La persécution s’abat de nouveau sur les Amish au début du XVIIIe siècle et les chasse de leurs terres. Mais cette dispersion donne une nouvelle vigueur à la communauté. Partout ils sont reconnus pour être de remarquables agriculteurs.

La persécution sous Louis XIV

Tout au long du XVIIe siècle une importante immigration suisse vient renforcer les communautés anabaptistes dispersées en Alsace dès le XVIe siècle. Parmi les nouveaux venus, Jacob Amann, le fondateur d’une nouvelle communauté dissidente : les amish. Grâce à leur travail acharné et à leur savoir faire agricole, la communauté amish installée dans la vallée de Sainte-Marie-aux-Mines connaît une éclatante réussite économique. Elle fait des envieux qui écrivent au chancelier de la Cour, Voysin, pour l’avertir de la situation illégale des anabaptistes en Alsace. Ils ne sont pas inclus dans les traités de Munster et d’Osnabrück de 1648 qui ont donné un statut particulier aux protestants d’Alsace. Louis XIV, averti, décide de les chasser de ses terres. En septembre 1712, l’intendant d’Alsace donne l’ordre à tous les baillis de chasser les anabaptistes des terres de France avant le mois d’octobre. Tous leurs biens sont bradés, en raison de la précipitation du départ.
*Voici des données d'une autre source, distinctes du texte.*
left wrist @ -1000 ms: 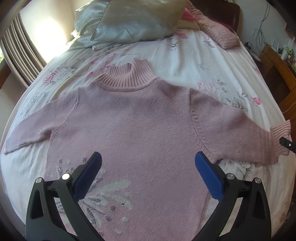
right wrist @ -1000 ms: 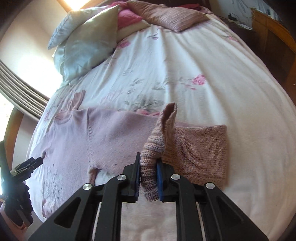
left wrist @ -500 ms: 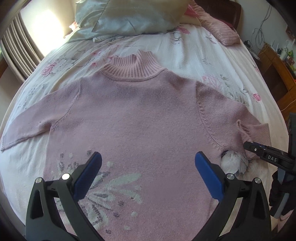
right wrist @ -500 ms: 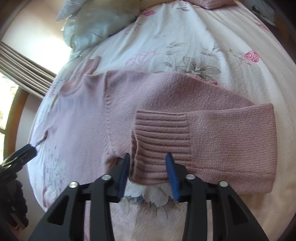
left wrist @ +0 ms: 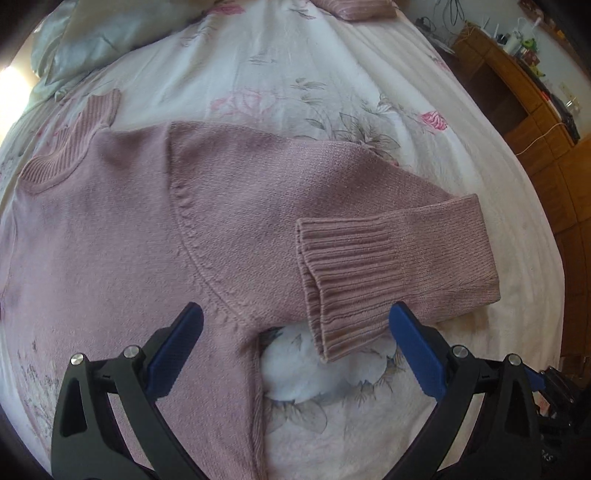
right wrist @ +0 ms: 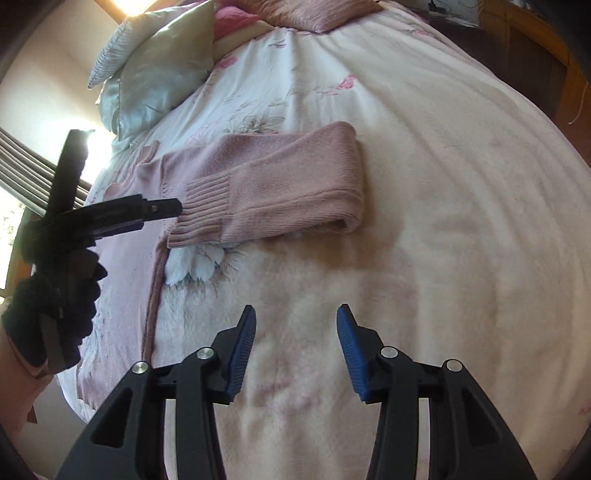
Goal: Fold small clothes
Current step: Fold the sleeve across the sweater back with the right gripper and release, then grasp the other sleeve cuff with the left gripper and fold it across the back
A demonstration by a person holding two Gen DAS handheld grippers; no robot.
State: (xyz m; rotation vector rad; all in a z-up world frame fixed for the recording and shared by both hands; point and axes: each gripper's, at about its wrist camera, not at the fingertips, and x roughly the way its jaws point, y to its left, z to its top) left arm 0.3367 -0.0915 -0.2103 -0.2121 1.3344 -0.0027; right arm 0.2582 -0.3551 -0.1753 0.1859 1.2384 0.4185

Le prince de Birkenfeld qui avait succédé aux Ribeaupierre se désole de la perte de ses fermiers et leur donne des certificats élogieux qui leur permettent de trouver de nouvelles destinations hors des terres françaises : la principauté de Montbéliard, la Lorraine, le comté de Salm, le val de Villé, le duché des Deux-Ponts.
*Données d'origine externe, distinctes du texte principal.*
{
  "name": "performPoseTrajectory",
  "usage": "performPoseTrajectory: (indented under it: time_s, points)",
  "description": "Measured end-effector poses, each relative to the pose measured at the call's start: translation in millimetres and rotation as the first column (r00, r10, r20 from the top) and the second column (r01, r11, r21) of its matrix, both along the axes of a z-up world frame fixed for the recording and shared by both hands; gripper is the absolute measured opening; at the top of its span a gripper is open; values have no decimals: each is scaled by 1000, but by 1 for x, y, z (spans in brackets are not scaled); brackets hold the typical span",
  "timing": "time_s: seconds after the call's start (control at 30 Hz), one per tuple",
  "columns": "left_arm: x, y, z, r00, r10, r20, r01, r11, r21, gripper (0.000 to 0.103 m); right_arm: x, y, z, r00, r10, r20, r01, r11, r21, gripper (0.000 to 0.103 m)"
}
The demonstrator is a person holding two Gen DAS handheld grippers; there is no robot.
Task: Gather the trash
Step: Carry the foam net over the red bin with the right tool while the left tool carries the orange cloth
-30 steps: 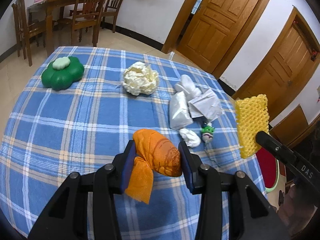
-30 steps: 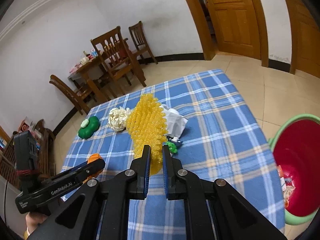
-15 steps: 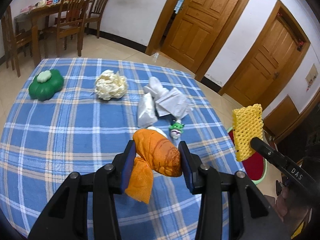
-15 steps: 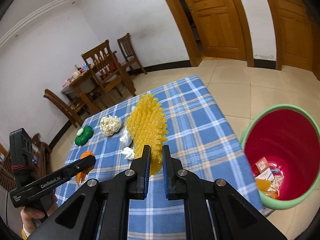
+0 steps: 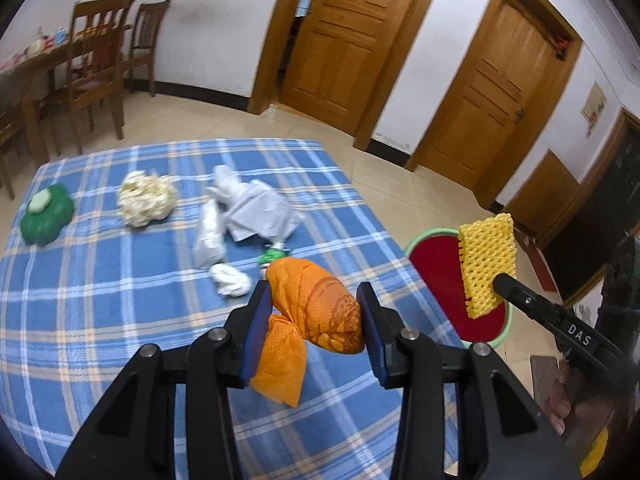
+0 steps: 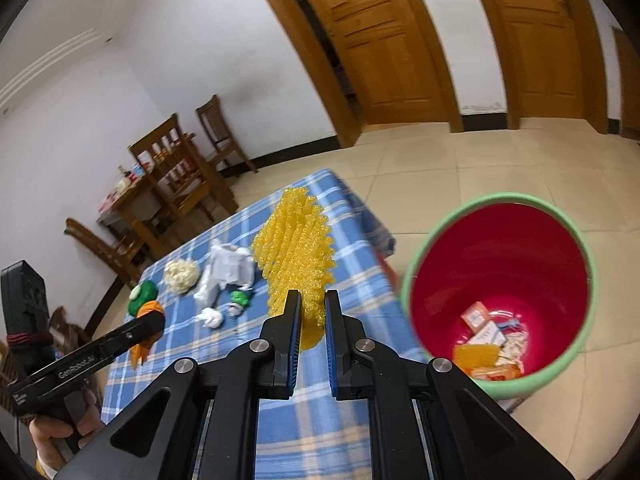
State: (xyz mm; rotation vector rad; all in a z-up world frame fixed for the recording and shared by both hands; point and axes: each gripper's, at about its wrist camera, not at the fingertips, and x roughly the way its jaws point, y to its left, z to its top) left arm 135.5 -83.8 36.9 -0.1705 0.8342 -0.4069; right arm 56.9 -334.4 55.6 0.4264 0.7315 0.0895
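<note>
gripping a yellow foam net [image 6: 297,259], the right gripper [image 6: 309,312] has its jaws clamped, up beside the red bin [image 6: 498,292]. left gripper [image 5: 310,312] jaws pinch an orange bag [image 5: 316,312] above the plaid worktop [image 5: 100,300].

Right gripper [image 6: 309,322], with yellow foam net [image 6: 295,256] clamped between its fingers: now carried off past the table's edge toward the red bin [image 6: 498,292]; one second ago it was over the blue checked tablecloth [image 6: 352,280]. The net now overlaps the bin's mouth in the left wrist view.

Red bin: one second ago a partial sliver at the frame edge; now its whole mouth and the scraps in its bottom show in the right wrist view.

Left gripper [image 5: 312,312], with orange bag [image 5: 316,312] gripped: has swung toward the same table edge; the bin [image 5: 436,276] now appears just beyond it.
</note>
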Motion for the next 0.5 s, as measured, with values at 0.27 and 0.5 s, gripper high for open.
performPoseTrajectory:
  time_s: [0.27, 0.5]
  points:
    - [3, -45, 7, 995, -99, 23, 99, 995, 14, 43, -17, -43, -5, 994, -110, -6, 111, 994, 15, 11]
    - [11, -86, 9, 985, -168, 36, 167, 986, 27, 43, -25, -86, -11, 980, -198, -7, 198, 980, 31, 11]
La communauté amish gagne en vigueur en se dispersant. La vallée de Sainte-Marie-aux-Mines par contre voit son économie très affaiblie. Après la mort de Louis XIV en 1715, quelques familles reviennent discrètement à Sainte-Marie-aux-Mines. Ils deviennent locataires des terres qui leur appartenaient auparavant.

Une certaine tolérance sous Louis XV

Sous Louis XV, les anabaptistes sont tolérés avec des réserves comme l’interdiction des mariages par exemple. Cette mesure est restée sans véritable application en raison de la protection des princes, des notables et même des ecclésiastiques qui les employaient sur leurs terres.

Les assemblées amish sont alors au nombre d’une vingtaine. On les retrouve dans les principales fermes du Sundgau, sur les métairies des vallées vosgiennes et nombre de domaines dans la plaine. En 1766, des frères s’enhardissent à demander une dispense officielle du serment devant les tribunaux. Le secrétaire d’état aux affaires étrangères, le duc de Choiseul, leur répond que le mieux pour eux est « de se faire oublier » sous peine d’expulsion. Cela va favoriser le repli sur soi des anabaptistes dans des lieux retirés.

Des fermiers hors pair

Le Nouvel anabaptiste ou l'agriculteur pratique
Le Nouvel anabaptiste ou l'agriculteur pratique © Collection privée

Voici comment le conseiller Kroeber, directeur des mines à Sainte-Marie-aux-Mines les décrit à l’intendant pour espérer leur retour :

« Les anabaptistes sont naturellement des gens fort laborieux et s’appliquent avec un soin extraordinaire à défricher les terres incultes…Ils sont particulièrement et beaucoup plus entendus que les autres habitants d’Alsace en l’art de nourrir le bétail, d’en faire trafic et de les conserver par des remèdes… »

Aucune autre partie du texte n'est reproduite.